I subscribe to your opinion, however.

------
aaavl2821
This is a nice article and is a great example of a few technological advances
that are making now an incredible time to start a biotech company: massive
increase in genomic data and advances in biology (in this case stem cells) to
enable better modeling of whether things will work in humans

It costs up to $2.6B to develop a drug. The majority of this is not out of
pocket spend on developing the drug, but the cost of risk -- all the money
spent on drugs that end up failing. The biggest driver of the cost of failure
is failing in Phase 2. Phase 2 trials are the first test of whether a drug is
effective in humans. Prior studies look at animal or cellular models of
effectiveness, or safety in humans. It can cost $50-100M+ to get to phase 2

Genomic data is one of the most cost efficient ways to predict whether a drug
will work in humans. certain mutations, like apoe4, are strongly correlated
with disease risk and prognosis. Of course this does not imply causality, but
researchers can tease this out with established models.
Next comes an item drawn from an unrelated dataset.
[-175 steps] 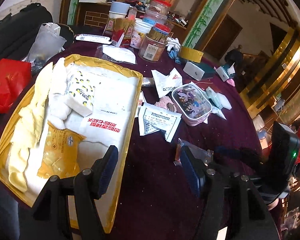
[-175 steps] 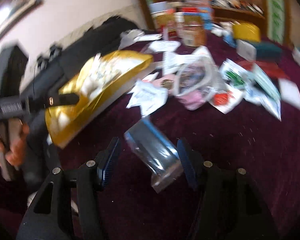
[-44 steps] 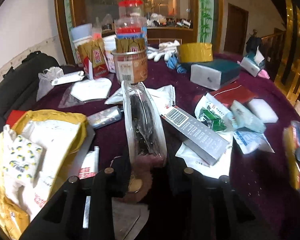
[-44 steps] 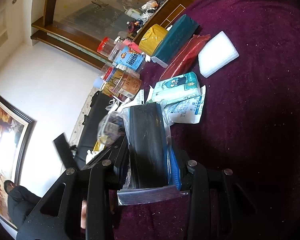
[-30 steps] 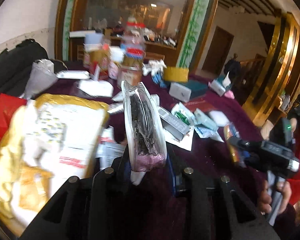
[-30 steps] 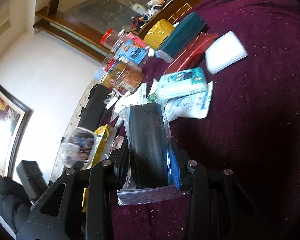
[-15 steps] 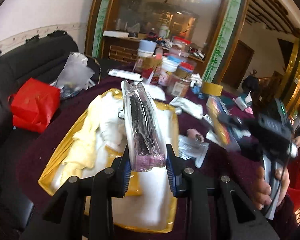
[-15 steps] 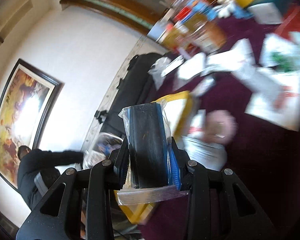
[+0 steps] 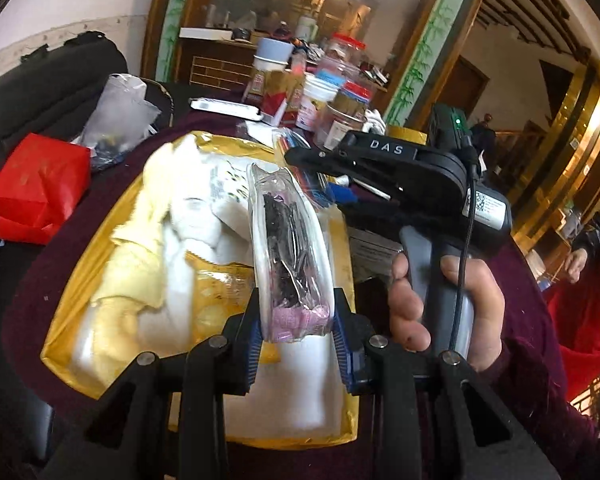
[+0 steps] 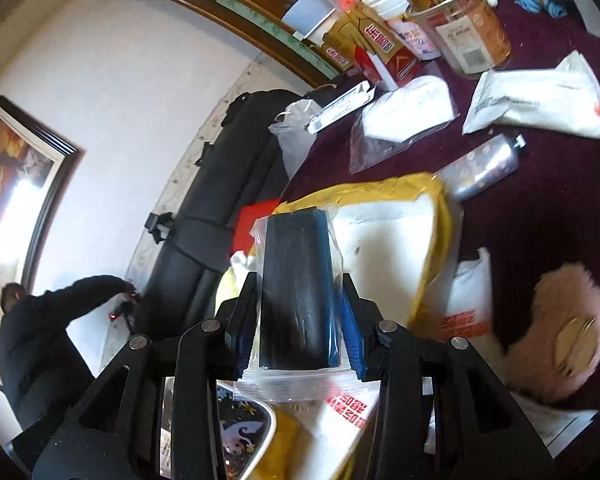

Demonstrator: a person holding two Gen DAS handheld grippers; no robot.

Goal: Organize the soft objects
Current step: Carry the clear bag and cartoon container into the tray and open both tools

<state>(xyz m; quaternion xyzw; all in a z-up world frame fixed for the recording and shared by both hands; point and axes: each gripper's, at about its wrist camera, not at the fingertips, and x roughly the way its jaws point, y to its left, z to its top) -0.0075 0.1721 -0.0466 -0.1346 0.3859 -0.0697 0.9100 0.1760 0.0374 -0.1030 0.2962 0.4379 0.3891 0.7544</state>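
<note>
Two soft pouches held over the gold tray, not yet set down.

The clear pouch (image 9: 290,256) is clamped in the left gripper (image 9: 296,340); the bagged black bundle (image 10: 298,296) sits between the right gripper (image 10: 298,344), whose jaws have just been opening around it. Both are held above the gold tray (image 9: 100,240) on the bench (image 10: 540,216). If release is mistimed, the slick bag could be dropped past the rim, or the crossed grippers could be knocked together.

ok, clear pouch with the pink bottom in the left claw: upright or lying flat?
Upright. The clear pouch with the pink bottom stands on edge, pink end pinched in the left claw, above the gold tray.
</note>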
Clinical trials of
drugs based on genetic markers have greatly increased odds of success

Genetic biomarkers also enable smaller studies -- rather than study big
heterogenous population to find a signal, you can do so with a smaller
homogenous population.

This is all very important for Alzheimer's, a field where trials are big and
expensive and failure is the norm

The other advance is the ability to easily create neural cells from skin
cells. As the paper says, mice are very different than humans, especially
neurologically. But it's hard to study human neurons in the lab. The ability
to turn skin cells into stem cells and then into other cells enables this
(previously only embryonic stem cells were available). So researchers can
perform experiments to determine causation in a model that is much better
predictor than typical mouse models

There has been a lot of work in cancer developing genetically targeted drugs,
but it is not as common in other fields. Part of the challenge is getting
enough data, and part of it is that data alone isn't enough, you really need
the biological hypothesis to come first

------
rrggrr
Relevant link concerning attenuating Alzheimer's by a fat rich diet:
[https://www.mdedge.com/clinicalneurologynews/article/145220/...](https://www.mdedge.com/clinicalneurologynews/article/145220/alzheimers-
cognition/fueling-alzheimers-brain-fat)

------
exhilaration
Does anyone know if the genetic testing companies like 23 and Me tell you if
have the apoE4 gene mentioned in the article?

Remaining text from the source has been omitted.